[Opening DATASET EXTRACT section]
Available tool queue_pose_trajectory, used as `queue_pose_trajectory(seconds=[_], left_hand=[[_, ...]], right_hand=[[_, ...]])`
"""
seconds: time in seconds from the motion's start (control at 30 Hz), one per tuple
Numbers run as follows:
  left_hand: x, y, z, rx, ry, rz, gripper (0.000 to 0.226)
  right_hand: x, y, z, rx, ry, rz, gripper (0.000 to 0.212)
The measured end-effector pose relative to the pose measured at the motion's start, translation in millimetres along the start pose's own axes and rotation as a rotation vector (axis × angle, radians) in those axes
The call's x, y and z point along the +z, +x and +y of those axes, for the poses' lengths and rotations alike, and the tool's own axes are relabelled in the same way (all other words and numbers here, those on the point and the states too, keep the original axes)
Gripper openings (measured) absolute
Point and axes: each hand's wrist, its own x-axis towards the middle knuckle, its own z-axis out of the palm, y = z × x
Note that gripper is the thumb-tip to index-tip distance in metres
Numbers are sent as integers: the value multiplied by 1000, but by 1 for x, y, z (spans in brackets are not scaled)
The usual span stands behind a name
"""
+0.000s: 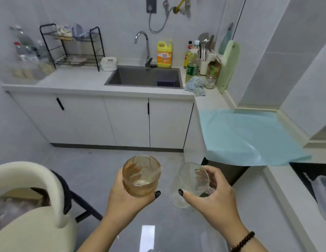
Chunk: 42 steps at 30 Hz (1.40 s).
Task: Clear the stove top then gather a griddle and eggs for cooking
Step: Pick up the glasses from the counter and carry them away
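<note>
- Glasses filled both hands: the left hand (122,193) was wrapped round a smeared brown-stained glass (141,176), and the right hand (209,195) clasped a clear glass (191,184) by its rim and side, thumb across the front.
- Both glasses sat low in the view, at about six o'clock, carried in the air above the grey floor (96,170) and touching no surface.
- Handling, as a judgement: each looked light and rigid but fragile; the residue in the stained one could make it slippery, so a full wrap round the wall suits it better than a pinch at the rim.
- Neither griddle nor eggs could be picked out for certain; a dark appliance edge (307,174) at four o'clock may be the stove, too cropped to tell.
- At twelve o'clock lay the sink (144,77) with its tap (143,44) and a yellow detergent bottle (164,54), a likely place to set the glasses down.
- White worktop (73,79) ran to ten o'clock with a black wire rack (73,46) on it; a pale blue sheet (249,135) covered the counter at two o'clock.
- Cream chair (31,206) stood at eight o'clock.
</note>
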Motion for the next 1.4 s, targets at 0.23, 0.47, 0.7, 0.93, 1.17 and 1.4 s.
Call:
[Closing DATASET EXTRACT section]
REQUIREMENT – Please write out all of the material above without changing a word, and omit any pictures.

WORKED SOLUTION –
Available tool queue_pose_trajectory, used as `queue_pose_trajectory(seconds=[_], left_hand=[[_, ...]], right_hand=[[_, ...]])`
"""
seconds: time in seconds from the motion's start (control at 30 Hz), one per tuple
Numbers run as follows:
  left_hand: x, y, z, rx, ry, rz, gripper (0.000 to 0.226)
  right_hand: x, y, z, rx, ry, rz, gripper (0.000 to 0.212)
The measured end-effector pose relative to the pose measured at the motion's start, translation in millimetres along the start pose's own axes and rotation as a rotation vector (axis × angle, radians) in those axes
The call's x, y and z point along the +z, +x and +y of those axes, for the poses' lengths and rotations alike, and the tool's own axes are relabelled in the same way (all other words and numbers here, those on the point and the states too, keep the original axes)
Gripper openings (measured) absolute
Point and axes: each hand's wrist, its own x-axis towards the middle knuckle, its own z-axis out of the palm, y = z × x
Note that gripper is the thumb-tip to index-tip distance in metres
Numbers are sent as integers: the value multiplied by 1000, but by 1 for x, y, z (spans in brackets are not scaled)
The usual span stands behind a name
"""
+0.000s: 
Chunk: 42 steps at 30 Hz (1.40 s).
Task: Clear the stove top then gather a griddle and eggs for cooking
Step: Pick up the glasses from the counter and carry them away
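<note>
- Glasses filled both hands: the left hand (122,193) was wrapped round a smeared brown-stained glass (141,176), and the right hand (209,195) clasped a clear glass (191,184) by its rim and side, thumb across the front.
- Both glasses sat low in the view, at about six o'clock, carried in the air above the grey floor (96,170) and touching no surface.
- Handling, as a judgement: each looked light and rigid but fragile; the residue in the stained one could make it slippery, so a full wrap round the wall suits it better than a pinch at the rim.
- Neither griddle nor eggs could be picked out for certain; a dark appliance edge (307,174) at four o'clock may be the stove, too cropped to tell.
- At twelve o'clock lay the sink (144,77) with its tap (143,44) and a yellow detergent bottle (164,54), a likely place to set the glasses down.
- White worktop (73,79) ran to ten o'clock with a black wire rack (73,46) on it; a pale blue sheet (249,135) covered the counter at two o'clock.
- Cream chair (31,206) stood at eight o'clock.
</note>
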Motion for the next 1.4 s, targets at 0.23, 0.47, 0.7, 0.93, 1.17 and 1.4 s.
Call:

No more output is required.